The Glorious Unfolding is Steven Curtis Chapman’s newest album and, since the first day I pressed play, it has become a go-to album for me, in particular, because of the profoundly relevant and comforting message that is conveyed throughout many of the songs on the album. Without a doubt, despite the fact that I’ve had a number of notably difficult periods in my life, being my dad’s caretaker for the final sixteen months of his life, as his health and independence declined after diagnosis of a stage four glioblastoma brain tumor, was the darkest and most difficult experience of my life. I can definitely speak from experience when it comes to the notion of trying to maintain some thread of faith in God’s providence at a time when it was so dark that I couldn’t see my own hand if I waved it in front of my face. Surely, there were momentary flickers of light from caring and gracious people who knew about his situation that would briefly reflect off the golden thread that God had hanging for me where I was at every moment of that journey. But, it was all too easy to lose my focus and to not be able to find it again when I was at my weakest and in my greatest need. I was broken and empty and felt, surely, like I had nothing to hold onto. But, His thread of hope was still there whether I could see it in a given moment or not. He never left and, because I had nowhere else to turn, I never gave up seeking Him. While I often felt like I was lost in a free fall, he was holding me and carrying me through. Eventually, a new purpose and peace would be revealed (read about that part of my story here, if you’re not already familiar), but, it was only in His time, just in time, that I would learn just how powerful faith in His plan can be. 1 Kings 17 reminded me of that dark period in my life as I read about the widow that the prophet Elijah met at the gate of Zarephath of Sidon. During a time of famine and weary from his journey, Elijah asked the widow for a drink of water and a piece of bread. Verses 12-16 reveal the widow’s circumstances and lay the foundation for a lesson in faith that she learned by trusting God despite her struggles:

“As surely as the Lord your God lives,” she replied, “I don’t have any bread – only a handful of flour in a jar and a little oil in a jug. I am gathering a few sticks to take home and make a meal for myself and my son, that we may eat and die.” Elijah said to her “Don’t be afraid. Go home and do as you have said. But first make a small cake of bread for me from what you have and bring it to me, and then make something for yourself and your son. For this is what the Lord, the God of Israel, says: “The jar of flour will not be used up and the jug of oil will not run dry until the day the Lord gives rain on the land.” She went away and did as Elijah had told her. So there was food every day for Elijah and for the woman and her family. For the jar of flour was not used up and the jug of oil did not run dry, in keeping with the word of the Lord spoken by Elijah.

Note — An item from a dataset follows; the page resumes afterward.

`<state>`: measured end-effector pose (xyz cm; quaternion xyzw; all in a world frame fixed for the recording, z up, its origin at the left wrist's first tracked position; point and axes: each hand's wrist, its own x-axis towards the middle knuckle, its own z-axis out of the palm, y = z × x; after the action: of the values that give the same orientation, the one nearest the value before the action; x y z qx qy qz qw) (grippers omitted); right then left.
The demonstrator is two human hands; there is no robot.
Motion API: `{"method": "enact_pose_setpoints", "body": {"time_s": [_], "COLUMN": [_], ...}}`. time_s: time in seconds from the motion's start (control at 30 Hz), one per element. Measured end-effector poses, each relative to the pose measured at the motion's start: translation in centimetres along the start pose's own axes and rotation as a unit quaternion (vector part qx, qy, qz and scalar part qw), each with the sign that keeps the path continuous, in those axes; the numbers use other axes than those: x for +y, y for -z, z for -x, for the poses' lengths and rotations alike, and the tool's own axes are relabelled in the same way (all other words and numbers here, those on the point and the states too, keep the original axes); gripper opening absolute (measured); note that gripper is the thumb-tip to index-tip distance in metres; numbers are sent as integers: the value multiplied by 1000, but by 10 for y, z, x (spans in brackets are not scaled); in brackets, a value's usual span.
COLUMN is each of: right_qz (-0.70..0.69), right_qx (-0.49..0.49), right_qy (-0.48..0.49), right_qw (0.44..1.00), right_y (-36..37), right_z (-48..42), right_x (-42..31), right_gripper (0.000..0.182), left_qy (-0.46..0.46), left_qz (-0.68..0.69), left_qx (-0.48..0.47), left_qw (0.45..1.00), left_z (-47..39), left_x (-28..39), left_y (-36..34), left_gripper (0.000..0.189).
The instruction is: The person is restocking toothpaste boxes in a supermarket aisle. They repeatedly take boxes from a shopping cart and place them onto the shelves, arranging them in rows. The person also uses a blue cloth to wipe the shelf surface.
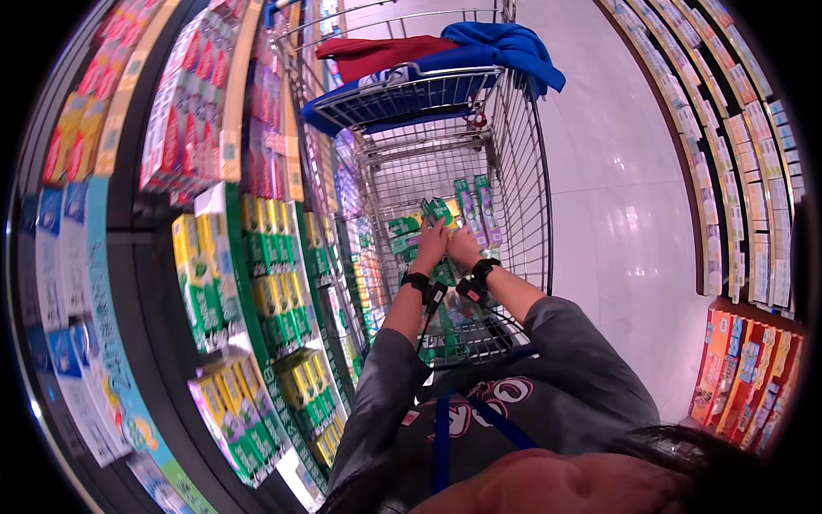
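Note:
Both my hands reach down into a metal wire shopping cart [541,212]. My left hand [431,245] and my right hand [463,247] are close together, fingers around a small bunch of green-and-yellow toothpaste cartons [442,211]. How many cartons are in each hand is hard to tell. Just right of them, two green-and-purple cartons [472,205] lie lengthwise in the cart. More green cartons [403,226] lie to the left of my hands. Partly hidden beneath my wrists are further packages [449,321]. A black band with a cable sits on each wrist.
Shelves at left hold green-and-yellow toothpaste boxes [273,241] and red-and-white cartons [192,115]. Blue and red cloth [501,48] drapes over the cart's far seat. Across the pale floor [610,238] stand more stocked shelves [738,141] and an orange display of packages [738,379].

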<state>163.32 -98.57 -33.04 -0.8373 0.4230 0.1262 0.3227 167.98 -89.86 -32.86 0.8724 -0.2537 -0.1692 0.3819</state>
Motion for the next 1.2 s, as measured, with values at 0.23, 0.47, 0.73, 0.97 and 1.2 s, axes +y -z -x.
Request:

My dad passed away February 20, 2012, but, not before accepting the idea that God loved him and that he had good reason to accept hope in Christ. In fact, the last thing that I said to him that I’m confident he actually heard and understood was that my uncle (who was there in the house with Dad and I at that time) were doing all that we knew to make him as comfortable as possible and that the rest was up to Jesus and that He would take care of him. Dad had been extremely restless and agitated that morning and he couldn’t talk due to the brain cancer’s progression, but, after assuring him that Jesus was in control, he settled down and rested through the rest of the day until he eventually breathed his last breath around 12:30 AM with my arms around him for the last time. His present peace and eternal future is brighter than any of us here can even imagine. The nearly two and a half years since my dad passed away have been tough at times, to say the least, but, in that time I have also experienced a gradual increase in my awareness of the beauty of God’s glorious unfolding story. I know that there will likely be challenges ahead in my life during which times I’ll need to remind myself of this life lesson that I’ve been learning, but, it is certain. He knows what He is doing and wherever you are in your journey, you need to know and remember that “this is going to be a glorious unfolding…just wait and see…and you will be amazed…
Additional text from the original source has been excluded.